Action item: Transcribe the data below verbatim from the line with "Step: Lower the" to the line with "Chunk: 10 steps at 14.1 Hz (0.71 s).". Include both of those lines.

....

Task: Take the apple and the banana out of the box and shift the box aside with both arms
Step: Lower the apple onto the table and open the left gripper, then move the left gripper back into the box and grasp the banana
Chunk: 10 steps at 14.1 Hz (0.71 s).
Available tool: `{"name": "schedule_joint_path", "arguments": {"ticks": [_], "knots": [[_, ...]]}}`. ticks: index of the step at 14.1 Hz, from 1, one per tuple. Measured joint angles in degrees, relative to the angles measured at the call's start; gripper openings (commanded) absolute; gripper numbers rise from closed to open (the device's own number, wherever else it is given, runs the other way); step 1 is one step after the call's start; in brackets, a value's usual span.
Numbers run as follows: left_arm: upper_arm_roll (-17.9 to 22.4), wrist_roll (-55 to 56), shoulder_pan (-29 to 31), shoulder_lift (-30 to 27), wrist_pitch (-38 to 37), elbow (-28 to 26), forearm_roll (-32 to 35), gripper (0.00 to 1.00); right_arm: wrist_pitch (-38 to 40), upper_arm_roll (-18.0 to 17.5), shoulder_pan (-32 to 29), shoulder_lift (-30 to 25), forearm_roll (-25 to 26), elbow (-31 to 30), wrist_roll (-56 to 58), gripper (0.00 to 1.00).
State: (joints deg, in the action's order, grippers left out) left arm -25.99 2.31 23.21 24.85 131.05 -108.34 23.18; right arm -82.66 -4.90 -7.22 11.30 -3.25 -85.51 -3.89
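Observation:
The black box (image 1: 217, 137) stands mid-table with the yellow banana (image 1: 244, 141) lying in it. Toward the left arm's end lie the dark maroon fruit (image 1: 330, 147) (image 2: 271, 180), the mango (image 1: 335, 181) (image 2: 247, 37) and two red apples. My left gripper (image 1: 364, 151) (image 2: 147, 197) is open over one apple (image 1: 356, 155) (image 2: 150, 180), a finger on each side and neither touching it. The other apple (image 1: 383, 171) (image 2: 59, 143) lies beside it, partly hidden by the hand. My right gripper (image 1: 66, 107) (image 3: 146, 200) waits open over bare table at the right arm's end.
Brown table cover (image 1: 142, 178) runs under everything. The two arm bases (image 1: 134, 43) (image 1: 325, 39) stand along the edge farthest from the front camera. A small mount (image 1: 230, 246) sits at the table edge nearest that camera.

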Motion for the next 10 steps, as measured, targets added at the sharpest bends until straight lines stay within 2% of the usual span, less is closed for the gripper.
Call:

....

Solution to the problem:
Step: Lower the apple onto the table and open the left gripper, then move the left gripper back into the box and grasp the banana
Chunk: 10 steps at 14.1 Hz (0.71 s).

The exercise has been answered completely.